At 35, I wasn’t around for the rise of the video arcade, but I was certainly around for its heyday. This included the beginning of the end of the basic but fantastically bright vector display screens of Asteroids and Battlezone giving way to the raster displays of Pac-Man and Dig-Dug.^

As a little kid, before I had any access to some funds of my own, it was a pretty rare experience that my mom would part with a quarter or two for me to shoot Totally-Not-The-Viet-Cong in Operation Wolf at Kroger. However, every so often, I would go visit my cousin. His mother, my aunt, was much less restrictive when it came to the handing out of coins to get two rambunctious boys out of her hair.

Some thirty years later, one of those early games that I played lodged itself in my memory for some reason, despite three of the four ‘missions’ being almost exact clones of other established games: Gorf. The only reasons that it sticks with me were the fact that it had a sweet joystick and these little guys:

Gorf Screenshot
[They look so cheerful, and yet they spend their entire existence trying to kill you with yellow laser beams. Story of my life, really.]

Gorf was initially intended as a tie-in with 1980’s Star Trek: The Motion Picture (explaining the similarity between it and the NCC-1701, which might also explain the giant shield/cloud around the end boss/VGER), but the tie-in was scrapped due to technical difficulties. I didn’t know anything about that at the time.

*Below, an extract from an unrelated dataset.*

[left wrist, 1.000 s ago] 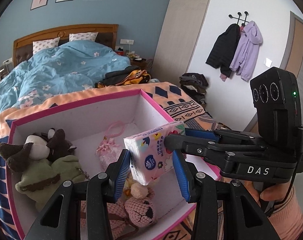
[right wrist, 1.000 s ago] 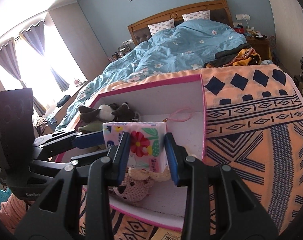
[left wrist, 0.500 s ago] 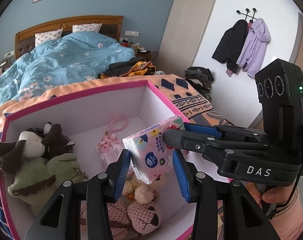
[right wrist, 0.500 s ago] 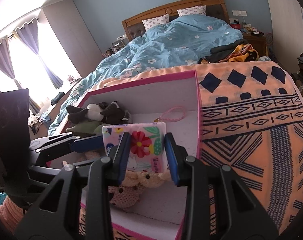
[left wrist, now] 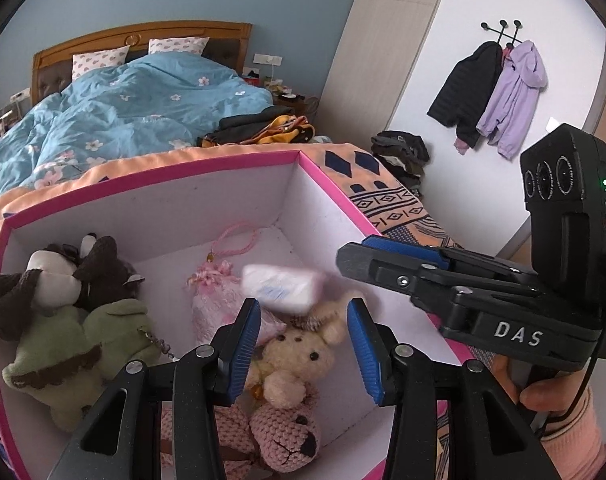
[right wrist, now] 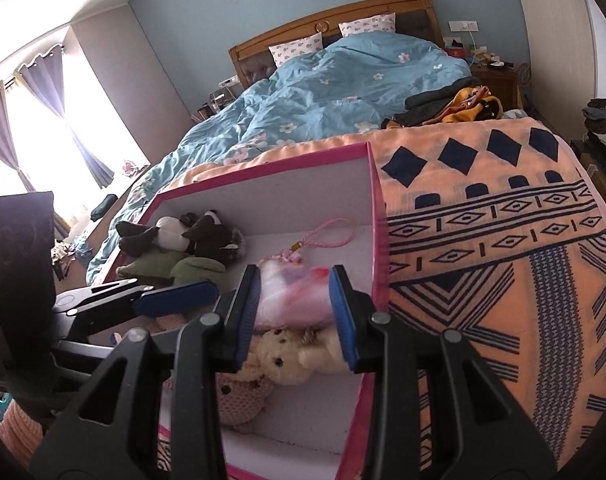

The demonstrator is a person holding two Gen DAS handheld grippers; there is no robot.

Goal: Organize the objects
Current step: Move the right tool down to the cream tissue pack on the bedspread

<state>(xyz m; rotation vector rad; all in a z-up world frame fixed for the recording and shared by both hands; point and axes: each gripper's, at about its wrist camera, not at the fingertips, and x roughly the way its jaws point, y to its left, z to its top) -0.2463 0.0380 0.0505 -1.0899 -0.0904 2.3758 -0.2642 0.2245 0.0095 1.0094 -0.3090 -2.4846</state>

  • I just knew that this game talked! ^^
  • And it had a joystick that looked like it belonged in a fighter craft!
  • And there were different levels! And not just repeats of the same ones with faster enemy movement! Even though when you beat the four levels, that was totally the difficulty mechanic increase!
  • It was super bodacious!

Shut up. It was a different time.

Gorf Machine

Anyway: Gorf. Shameless rip off of several other successful games, but packaged all in one. Rank advancement system for some rudimentary ‘leveling’ action – if you beat all four levels, you advanced from your starting rank of Cadet while the difficulty ramped up. Speech synthesizer. Awesome joystick. Indelibly imprinted upon my memory and playable over at The Internet Arcade – control instructions are in the comments.

  • ^ If you’ll do the math, you’ll see I was not yet born when Pac-Man came out, let alone Asteroids. However, the colorful CRTs didn’t displace the vector screens all at once and I definitely played both Battlezone and Asteroids in arcades as a little boy.
  • ^^ Gorf was one of the first games to utilized synthesized speech.